Home » 3PL/4PL » Nenaco mother firm pushes expansion

KGLI-NM, key investor of Negros Navigation (Nenaco), is going against the grain and sticking to its expansion plans despite the global economic crisis.

KGLI-NM said its mother unit, Kuwait-based KGL Investment, is still upbeat about Philippine prospects.

In an interview, KGLI-NM and Nenaco chair Sulficio Tagud said while the company anticipates 2009 to be a difficult year, the conditions do not warrant a restructuring of investments like what other international players are doing.

“Our foreign partners are long-term investors and they are willing to wait,” Tagud pointed out, adding that the effects of the crisis are not bad as expected on the local shipping industry.

“Even in the wake of the global financial crisis, they are not alarmed over their investments here and in fact will maintain them,” he added.

“While we expect volume to drag by about 10-20%, the favorable cost of fuel will somehow offset the lower volume.”

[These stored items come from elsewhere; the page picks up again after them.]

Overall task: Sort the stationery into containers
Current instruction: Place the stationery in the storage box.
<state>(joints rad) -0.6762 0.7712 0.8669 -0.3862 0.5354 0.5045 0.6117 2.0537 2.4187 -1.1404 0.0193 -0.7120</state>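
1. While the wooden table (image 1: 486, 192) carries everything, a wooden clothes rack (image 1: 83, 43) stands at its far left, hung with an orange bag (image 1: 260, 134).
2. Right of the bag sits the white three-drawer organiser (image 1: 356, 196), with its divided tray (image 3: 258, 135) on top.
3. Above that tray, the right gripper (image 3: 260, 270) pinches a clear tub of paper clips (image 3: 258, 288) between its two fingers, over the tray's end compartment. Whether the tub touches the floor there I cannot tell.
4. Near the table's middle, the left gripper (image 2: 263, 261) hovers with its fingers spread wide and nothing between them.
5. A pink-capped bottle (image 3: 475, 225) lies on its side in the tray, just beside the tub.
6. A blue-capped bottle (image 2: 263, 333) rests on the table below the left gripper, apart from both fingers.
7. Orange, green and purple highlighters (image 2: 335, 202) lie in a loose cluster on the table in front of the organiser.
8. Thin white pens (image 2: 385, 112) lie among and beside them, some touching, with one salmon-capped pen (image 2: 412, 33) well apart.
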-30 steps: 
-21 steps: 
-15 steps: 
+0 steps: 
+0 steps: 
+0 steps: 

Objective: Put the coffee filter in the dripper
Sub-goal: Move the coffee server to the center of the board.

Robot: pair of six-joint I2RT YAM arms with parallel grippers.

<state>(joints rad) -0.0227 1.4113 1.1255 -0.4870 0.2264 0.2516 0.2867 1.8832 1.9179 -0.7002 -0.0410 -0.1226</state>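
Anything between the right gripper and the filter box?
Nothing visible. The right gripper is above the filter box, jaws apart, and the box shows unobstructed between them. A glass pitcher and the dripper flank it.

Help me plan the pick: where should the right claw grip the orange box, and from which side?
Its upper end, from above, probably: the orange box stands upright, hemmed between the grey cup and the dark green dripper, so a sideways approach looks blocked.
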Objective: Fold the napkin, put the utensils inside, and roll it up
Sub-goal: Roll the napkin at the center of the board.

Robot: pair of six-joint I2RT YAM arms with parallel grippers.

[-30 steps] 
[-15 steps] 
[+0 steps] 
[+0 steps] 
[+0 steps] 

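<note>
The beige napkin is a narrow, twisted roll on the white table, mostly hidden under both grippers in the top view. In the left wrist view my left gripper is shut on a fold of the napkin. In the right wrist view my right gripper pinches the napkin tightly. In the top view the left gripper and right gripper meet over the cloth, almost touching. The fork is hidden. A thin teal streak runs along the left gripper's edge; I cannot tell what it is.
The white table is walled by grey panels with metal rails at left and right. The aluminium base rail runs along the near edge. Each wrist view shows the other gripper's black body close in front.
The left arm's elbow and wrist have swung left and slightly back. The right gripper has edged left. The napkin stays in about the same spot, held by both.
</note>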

Nenaco is undergoing refleeting and has earmarked $20 million to acquire two dedicated freighters to boost cargo capacity.

Last month, the liner already received the first of the two freighters. In August, it also acquired an 18-year-old, 250-TEU vessel from Germany.

Once the refleeting is complete, the additional bottom will raise Nenaco’s cargo capacity by 10%. This is in turn expected to jack up market share by up to 20% from the current 10%.

Nenaco operates four roll on-roll off/passenger vessels, down from seven in 2004. The three vessels were sold to cover debts.

With the additional vessels, Nenaco would once again operate seven vessels—four combo and three dedicated cargo carriers.

Volatility in fuel prices and vessel underutilization are expected to clip 2008 net income growth by P100 million to P120 million. In 2007, net income amounted to P298 million.

Under a 10-year court-guided rehabilitation plan, Nenaco has P1.8 billion in debts to date. It has until 2014 to complete payments. Mother firm KGLI-NM has agreed to shoulder P1.4 billion that will be converted into equity. The other P400 million will come from proceeds of operations.